### EXERCISE GOAL
After removing every image, reproduce the data exactly as it appears.

### SOURCE DATA
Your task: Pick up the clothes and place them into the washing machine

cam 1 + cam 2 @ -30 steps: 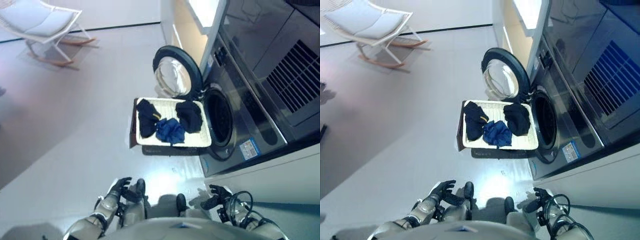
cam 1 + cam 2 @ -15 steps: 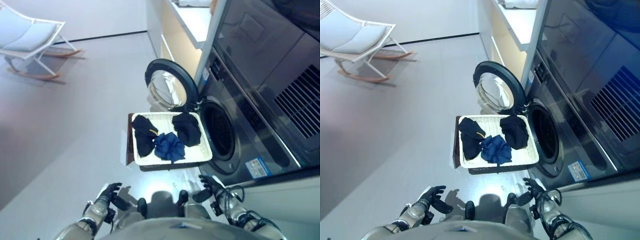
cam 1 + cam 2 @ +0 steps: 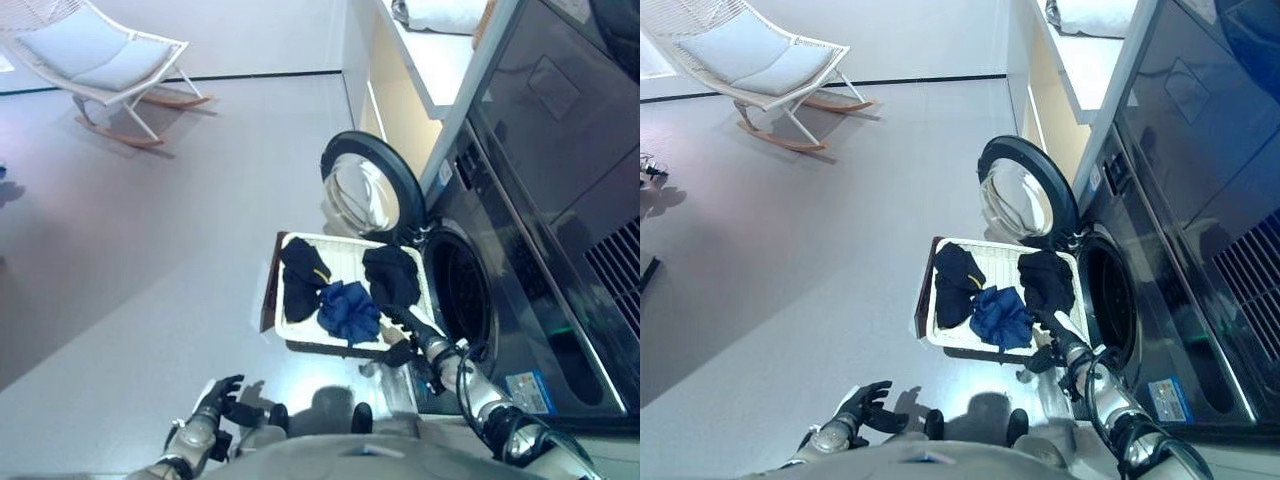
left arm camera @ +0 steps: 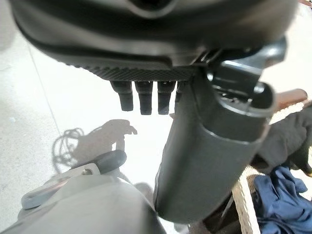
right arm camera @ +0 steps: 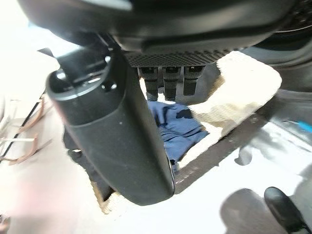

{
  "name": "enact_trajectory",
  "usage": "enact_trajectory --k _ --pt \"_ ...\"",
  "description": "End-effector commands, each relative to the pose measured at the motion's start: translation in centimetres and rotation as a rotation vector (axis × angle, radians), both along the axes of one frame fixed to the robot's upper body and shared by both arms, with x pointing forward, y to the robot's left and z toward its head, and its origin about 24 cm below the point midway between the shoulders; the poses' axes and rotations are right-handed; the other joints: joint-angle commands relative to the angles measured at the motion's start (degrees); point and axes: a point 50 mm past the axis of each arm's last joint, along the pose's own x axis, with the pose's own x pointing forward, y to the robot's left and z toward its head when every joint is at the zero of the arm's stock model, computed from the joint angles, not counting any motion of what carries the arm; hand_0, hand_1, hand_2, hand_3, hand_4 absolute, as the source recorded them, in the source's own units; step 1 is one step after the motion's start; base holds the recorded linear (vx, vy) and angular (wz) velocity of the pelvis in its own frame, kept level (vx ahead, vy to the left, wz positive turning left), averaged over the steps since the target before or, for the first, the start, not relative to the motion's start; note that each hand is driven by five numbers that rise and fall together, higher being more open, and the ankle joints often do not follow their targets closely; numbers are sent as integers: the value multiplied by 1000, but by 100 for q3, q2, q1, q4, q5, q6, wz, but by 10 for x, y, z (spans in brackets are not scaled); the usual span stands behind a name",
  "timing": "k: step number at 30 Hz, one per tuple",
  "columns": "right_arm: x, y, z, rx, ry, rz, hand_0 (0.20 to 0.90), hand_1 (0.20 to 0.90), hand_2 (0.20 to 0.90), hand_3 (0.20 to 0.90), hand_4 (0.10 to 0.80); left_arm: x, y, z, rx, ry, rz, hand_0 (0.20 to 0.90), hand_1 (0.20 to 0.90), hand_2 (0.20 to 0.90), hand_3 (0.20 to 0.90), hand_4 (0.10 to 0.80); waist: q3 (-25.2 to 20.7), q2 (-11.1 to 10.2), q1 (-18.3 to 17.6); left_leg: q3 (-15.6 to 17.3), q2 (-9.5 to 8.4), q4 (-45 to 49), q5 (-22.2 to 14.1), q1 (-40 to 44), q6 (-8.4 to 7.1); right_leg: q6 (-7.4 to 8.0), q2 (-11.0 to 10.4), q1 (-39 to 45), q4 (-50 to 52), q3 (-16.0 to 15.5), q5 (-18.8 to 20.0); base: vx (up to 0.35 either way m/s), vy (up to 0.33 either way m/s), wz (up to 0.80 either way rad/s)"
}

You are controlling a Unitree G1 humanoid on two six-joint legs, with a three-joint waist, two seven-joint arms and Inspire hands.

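A shallow white wicker basket rests on a low dark brown box in front of the washing machine's open drum. In it lie a black garment, a blue garment and another black garment. My right hand is open, its fingers straight over the basket's near corner on the machine side, next to the blue garment. My left hand hangs open and empty, low over the floor. The basket's rim shows past it in the left wrist view.
The machine's round door stands open beyond the basket. A white rocking chair stands far off on the left. A pale counter with a folded white cloth runs beside the machine. Bare floor lies to the basket's left.
The camera has shifted. My right hand has risen from low beside my body up to the basket's near corner. My left hand stays low.
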Motion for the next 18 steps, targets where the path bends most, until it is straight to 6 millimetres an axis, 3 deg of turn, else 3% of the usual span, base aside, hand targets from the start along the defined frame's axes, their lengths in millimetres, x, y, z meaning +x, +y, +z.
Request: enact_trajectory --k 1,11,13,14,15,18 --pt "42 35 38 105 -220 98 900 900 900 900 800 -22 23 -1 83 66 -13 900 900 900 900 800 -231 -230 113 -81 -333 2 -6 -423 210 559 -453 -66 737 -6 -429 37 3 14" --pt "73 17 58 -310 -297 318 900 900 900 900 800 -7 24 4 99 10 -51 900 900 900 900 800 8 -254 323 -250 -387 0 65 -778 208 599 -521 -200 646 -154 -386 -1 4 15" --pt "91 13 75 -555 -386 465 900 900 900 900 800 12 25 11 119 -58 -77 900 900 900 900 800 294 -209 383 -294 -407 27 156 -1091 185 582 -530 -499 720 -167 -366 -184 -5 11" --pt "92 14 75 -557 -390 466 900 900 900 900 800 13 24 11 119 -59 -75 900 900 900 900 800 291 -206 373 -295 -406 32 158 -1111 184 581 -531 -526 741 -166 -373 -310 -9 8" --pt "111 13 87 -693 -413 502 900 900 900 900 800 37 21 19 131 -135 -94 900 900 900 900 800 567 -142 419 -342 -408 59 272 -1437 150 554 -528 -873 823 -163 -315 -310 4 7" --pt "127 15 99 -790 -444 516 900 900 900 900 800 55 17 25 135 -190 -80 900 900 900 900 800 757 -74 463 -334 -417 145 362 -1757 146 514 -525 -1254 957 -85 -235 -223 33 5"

### SOLUTION TO THE EXERCISE
Your task: Pick up the clothes and place them into the washing machine

cam 1 + cam 2 @ -30 steps: 
cam 1 + cam 2 @ -15 steps: 
cam 1 + cam 2 @ +0 steps: 
left arm camera @ +0 steps: 
right arm camera @ +0 steps: 

{
  "name": "enact_trajectory",
  "usage": "enact_trajectory --k _ --pt \"_ ...\"",
  "description": "End-effector commands, each relative to the pose measured at the motion's start: translation in centimetres and rotation as a rotation vector (axis × angle, radians), both along the axes of one frame fixed to the robot's upper body and shared by both arms, with x pointing forward, y to the robot's left and z toward its head, and its origin about 24 cm below the point midway between the shoulders; the poses' axes and rotations are right-handed; the other joints: joint-angle commands relative to the angles measured at the motion's start (degrees); point and axes: a point 50 mm past the axis of each arm's last joint, along the pose's own x axis, with the pose's own x pointing forward, y to the robot's left and z toward its head when every joint is at the zero of the arm's stock model, computed from the joint angles, not counting any motion of what carries the arm; hand_0, hand_1, hand_2, hand_3, hand_4 absolute, as the source recorded them, in the source's own units; step 1 is one step after the motion's start; base holds the recorded linear (vx, vy) and angular (wz) velocity of the pelvis in its own frame, kept level (vx ahead, vy to the left, wz positive turning left), averaged over the steps since the target before or, for the first, the start, not relative to the motion's start; note that each hand is driven by five numbers that rise and fall together, higher being more open, and the ankle joints often do not follow their targets closely; numbers are sent as integers: the value multiplied by 1000, but by 100 for q3, q2, q1, q4, q5, q6, wz, but by 10 for x, y, z (spans in brackets are not scaled); the usual span stands behind a name",
  "timing": "k: step number at 30 Hz, one per tuple",
  "columns": "right_arm: x, y, z, rx, ry, rz, hand_0 (0.20 to 0.90), hand_1 (0.20 to 0.90), hand_2 (0.20 to 0.90), hand_3 (0.20 to 0.90), hand_4 (0.10 to 0.80); left_arm: x, y, z, rx, ry, rz, hand_0 (0.20 to 0.90), hand_1 (0.20 to 0.90), hand_2 (0.20 to 0.90), hand_3 (0.20 to 0.90), hand_4 (0.10 to 0.80); waist: q3 (-25.2 to 20.7), q2 (-11.1 to 10.2), q1 (-18.3 to 17.6); left_leg: q3 (-15.6 to 17.3), q2 (-9.5 to 8.4), q4 (-45 to 49), q5 (-22.2 to 14.1), q1 (-40 to 44), q6 (-8.4 to 7.1); right_leg: q6 (-7.4 to 8.0), q2 (-11.0 to 10.4), q1 (-39 to 45), q4 (-50 to 52), q3 (-16.0 to 15.5), q5 (-18.8 to 20.0); base: vx (up to 0.35 either way m/s), vy (up to 0.33 either way m/s), wz (up to 0.80 either way rad/s)"
}

You are controlling a Unitree G1 humanoid on two six-joint legs, with a three-joint waist, two seven-joint arms and Inspire hands.

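A shallow white wicker basket rests on a low dark brown box in front of the washing machine's open drum. In it lie a black garment, a blue garment and another black garment. My right hand is open, its fingers straight over the basket's near corner on the machine side, next to the blue garment. My left hand hangs open and empty, low over the floor. The basket's rim shows past it in the left wrist view.
The machine's round door stands open beyond the basket. A white rocking chair stands far off on the left. A pale counter with a folded white cloth runs beside the machine. Bare floor lies to the basket's left.
The camera has shifted. My right hand has risen from low beside my body up to the basket's near corner. My left hand stays low.
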Motion for the next 18 steps, targets where the path bends most, until it is straight to 6 millimetres an axis, 3 deg of turn, else 3% of the usual span, base aside, hand targets from the start along the defined frame's axes, their lengths in millimetres, x, y, z meaning +x, +y, +z.
Request: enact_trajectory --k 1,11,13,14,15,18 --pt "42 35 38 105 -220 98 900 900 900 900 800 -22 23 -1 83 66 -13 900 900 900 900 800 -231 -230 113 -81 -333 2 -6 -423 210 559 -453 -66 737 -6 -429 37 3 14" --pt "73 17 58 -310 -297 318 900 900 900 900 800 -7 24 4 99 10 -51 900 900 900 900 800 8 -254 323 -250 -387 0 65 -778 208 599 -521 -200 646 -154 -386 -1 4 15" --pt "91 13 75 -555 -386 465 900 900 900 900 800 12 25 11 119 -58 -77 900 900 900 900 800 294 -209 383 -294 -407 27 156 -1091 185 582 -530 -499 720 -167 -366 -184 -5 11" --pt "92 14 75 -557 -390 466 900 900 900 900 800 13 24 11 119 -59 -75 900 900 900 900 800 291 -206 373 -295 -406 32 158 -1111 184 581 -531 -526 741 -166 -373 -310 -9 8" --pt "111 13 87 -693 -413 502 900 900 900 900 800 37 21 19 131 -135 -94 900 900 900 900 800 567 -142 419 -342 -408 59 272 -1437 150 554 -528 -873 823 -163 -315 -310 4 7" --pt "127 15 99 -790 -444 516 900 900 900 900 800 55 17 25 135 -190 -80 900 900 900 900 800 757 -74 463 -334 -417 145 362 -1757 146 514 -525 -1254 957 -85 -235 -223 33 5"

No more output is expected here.